ISHLT Supports this proposal with the following comments:

  • Expanding access to ABO incompatible (ABOi) transplant for heart transplant young children beyond titers of 1:16 and 2 years of age is overdue. Current literature provides evidence for equal outcomes in children beyond current (arbitrary) limits with evidence of partially better outcomes (lower rate of rejection and infection) in young children after ABOi than ABO compatible (ABOc) transplantation. ISHLT supports liberalizing the approach to allow centers to include lower urgency listed patients, generally higher titers (standard approach in Canada up to 1:32 with no mandated limits) and selected patients of higher age and/or titers.
  • In heart transplant, limiting the applicability of ABOi to higher risk patients and the ABOc allocation policy pursued until 2016 in the US disadvantages patients given the shorter wait times (with associated risk of pre-transplant deterioration and complications) especially for blood group O recipients clearly evidenced in recent publications in the US and other jurisdictions.

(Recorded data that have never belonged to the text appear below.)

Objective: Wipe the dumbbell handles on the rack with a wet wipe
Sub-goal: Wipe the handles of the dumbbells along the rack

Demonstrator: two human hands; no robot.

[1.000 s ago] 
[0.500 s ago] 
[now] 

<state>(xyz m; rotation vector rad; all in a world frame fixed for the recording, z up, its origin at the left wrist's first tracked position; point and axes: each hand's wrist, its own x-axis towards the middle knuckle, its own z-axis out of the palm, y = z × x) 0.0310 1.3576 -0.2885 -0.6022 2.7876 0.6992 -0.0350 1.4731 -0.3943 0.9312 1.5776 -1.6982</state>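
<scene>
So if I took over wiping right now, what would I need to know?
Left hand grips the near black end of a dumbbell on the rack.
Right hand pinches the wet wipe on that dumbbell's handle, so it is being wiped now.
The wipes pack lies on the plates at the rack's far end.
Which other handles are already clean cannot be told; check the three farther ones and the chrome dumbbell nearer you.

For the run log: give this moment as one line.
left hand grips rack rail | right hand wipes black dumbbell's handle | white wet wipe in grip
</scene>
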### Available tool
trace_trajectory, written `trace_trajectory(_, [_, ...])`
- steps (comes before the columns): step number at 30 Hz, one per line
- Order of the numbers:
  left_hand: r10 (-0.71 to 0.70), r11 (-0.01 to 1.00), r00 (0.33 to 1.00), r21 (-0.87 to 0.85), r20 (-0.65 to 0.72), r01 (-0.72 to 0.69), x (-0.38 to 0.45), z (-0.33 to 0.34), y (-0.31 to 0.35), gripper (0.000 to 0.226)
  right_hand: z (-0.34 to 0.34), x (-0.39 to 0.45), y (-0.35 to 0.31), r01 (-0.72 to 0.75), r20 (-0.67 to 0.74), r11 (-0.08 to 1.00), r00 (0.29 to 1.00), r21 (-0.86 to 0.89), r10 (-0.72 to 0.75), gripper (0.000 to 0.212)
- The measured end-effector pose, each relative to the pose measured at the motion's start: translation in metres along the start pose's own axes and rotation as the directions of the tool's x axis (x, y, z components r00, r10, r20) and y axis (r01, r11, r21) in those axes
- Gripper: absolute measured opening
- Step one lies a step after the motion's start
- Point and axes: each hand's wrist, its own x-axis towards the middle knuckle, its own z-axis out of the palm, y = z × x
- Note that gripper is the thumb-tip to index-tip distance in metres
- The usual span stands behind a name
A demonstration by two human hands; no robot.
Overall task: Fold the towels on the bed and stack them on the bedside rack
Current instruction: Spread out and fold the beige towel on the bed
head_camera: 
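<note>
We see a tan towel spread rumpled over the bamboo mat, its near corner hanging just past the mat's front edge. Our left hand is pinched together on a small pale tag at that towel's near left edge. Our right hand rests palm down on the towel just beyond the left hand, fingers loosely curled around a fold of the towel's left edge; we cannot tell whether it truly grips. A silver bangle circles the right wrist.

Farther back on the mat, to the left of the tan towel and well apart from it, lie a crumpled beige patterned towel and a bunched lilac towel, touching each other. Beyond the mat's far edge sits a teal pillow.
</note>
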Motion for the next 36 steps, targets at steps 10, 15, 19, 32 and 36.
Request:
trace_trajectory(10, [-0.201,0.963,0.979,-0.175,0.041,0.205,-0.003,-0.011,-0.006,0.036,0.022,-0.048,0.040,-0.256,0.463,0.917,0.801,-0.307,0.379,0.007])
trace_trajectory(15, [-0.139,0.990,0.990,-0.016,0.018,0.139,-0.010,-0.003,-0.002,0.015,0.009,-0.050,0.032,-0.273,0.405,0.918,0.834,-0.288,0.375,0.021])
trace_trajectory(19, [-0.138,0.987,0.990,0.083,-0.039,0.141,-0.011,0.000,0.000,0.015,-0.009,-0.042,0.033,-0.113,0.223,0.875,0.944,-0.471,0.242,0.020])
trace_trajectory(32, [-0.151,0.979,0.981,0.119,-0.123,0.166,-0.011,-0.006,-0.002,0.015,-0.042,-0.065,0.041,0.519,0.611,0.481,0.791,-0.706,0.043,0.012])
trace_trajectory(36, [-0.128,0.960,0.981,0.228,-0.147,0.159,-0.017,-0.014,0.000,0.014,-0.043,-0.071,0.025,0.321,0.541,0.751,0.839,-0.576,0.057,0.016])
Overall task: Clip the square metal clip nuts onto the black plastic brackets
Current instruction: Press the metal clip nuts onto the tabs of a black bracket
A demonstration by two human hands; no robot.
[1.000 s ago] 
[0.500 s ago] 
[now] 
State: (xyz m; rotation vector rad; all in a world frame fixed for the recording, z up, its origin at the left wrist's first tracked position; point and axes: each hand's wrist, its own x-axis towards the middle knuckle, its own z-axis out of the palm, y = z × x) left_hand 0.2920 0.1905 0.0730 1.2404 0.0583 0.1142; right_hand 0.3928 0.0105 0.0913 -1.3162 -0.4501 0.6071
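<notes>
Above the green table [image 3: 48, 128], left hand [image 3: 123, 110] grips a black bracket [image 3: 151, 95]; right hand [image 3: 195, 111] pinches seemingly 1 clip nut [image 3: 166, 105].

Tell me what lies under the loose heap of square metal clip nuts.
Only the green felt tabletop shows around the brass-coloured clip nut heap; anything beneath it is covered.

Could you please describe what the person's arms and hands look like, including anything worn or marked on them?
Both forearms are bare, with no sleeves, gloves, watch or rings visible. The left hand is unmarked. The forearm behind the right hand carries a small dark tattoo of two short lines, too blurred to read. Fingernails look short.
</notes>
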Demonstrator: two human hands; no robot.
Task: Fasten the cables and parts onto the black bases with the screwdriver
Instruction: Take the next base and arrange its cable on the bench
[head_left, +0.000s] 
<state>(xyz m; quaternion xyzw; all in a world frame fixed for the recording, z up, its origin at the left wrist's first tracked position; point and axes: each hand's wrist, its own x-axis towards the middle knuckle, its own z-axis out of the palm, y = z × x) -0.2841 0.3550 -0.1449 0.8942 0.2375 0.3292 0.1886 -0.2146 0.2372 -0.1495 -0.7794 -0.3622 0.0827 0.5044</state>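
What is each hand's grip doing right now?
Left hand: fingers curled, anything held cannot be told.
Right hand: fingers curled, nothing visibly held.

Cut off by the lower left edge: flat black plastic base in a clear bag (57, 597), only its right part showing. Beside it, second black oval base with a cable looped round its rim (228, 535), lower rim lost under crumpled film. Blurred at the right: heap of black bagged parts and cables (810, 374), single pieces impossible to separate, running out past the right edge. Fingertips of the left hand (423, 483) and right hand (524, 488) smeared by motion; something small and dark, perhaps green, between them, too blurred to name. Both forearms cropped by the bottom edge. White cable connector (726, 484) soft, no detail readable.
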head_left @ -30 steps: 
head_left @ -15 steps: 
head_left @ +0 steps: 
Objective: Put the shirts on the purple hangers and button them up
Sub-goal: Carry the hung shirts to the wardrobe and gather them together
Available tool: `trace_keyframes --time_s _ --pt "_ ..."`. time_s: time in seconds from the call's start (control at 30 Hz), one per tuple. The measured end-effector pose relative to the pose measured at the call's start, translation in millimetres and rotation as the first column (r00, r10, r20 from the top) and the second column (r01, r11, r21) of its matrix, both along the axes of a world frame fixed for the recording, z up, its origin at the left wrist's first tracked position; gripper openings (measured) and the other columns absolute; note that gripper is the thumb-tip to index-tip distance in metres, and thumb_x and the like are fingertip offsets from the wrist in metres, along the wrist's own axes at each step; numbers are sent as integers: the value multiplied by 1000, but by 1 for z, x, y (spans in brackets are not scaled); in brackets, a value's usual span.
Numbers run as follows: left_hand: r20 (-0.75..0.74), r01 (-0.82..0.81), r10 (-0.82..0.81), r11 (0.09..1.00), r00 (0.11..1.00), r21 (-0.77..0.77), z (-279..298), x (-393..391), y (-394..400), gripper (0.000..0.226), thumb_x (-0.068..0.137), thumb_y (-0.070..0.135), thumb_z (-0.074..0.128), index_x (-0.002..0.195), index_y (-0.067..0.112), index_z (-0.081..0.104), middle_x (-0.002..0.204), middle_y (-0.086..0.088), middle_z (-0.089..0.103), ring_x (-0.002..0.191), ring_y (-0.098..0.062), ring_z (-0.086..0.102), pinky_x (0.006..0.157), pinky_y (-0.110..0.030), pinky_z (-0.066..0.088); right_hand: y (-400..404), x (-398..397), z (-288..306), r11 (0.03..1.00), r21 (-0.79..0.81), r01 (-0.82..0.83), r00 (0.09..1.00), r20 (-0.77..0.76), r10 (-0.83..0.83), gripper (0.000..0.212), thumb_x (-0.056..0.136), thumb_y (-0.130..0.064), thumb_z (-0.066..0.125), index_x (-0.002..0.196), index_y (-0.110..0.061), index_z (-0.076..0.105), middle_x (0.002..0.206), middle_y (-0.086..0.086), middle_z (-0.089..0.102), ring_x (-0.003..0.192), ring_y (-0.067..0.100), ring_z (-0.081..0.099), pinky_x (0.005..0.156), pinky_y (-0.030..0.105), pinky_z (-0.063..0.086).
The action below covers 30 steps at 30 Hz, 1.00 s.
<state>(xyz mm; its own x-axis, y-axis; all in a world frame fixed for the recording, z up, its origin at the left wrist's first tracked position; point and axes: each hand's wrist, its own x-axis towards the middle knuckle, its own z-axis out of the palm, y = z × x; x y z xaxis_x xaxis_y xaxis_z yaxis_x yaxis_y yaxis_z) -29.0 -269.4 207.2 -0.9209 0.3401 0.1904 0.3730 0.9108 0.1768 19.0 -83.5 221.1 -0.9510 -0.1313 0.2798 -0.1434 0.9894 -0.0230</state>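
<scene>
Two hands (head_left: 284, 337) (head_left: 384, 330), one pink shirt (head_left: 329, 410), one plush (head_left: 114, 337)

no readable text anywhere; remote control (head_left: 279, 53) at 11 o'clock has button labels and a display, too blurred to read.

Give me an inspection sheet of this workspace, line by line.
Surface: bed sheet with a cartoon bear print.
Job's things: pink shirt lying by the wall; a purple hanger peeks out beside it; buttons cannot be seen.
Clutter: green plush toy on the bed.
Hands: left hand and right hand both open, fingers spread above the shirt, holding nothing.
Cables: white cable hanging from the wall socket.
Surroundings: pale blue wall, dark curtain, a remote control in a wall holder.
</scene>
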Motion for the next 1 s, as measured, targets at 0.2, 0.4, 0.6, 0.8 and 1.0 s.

  • The evidence in pediatric lung and heart lung transplantation is much more limited with very little clinical data published or shared. Liberalizing the policy to include these patients will allow centers to proceed after individual consideration and thereby fortify the evidence basis for this approach to be safe. While there is no immunological reason to assume ABOi lung or heart lung transplant would be less safe than heart alone in young children, at present the available clinical data does not allow a clear conclusion on safety or long-term outcomes for these patients.
  • We recommend the addition of lung non-utilization rates as well as post-transplant survival for ABOi vs ABOc lung and heart-lung recipients to the post-implementation monitoring.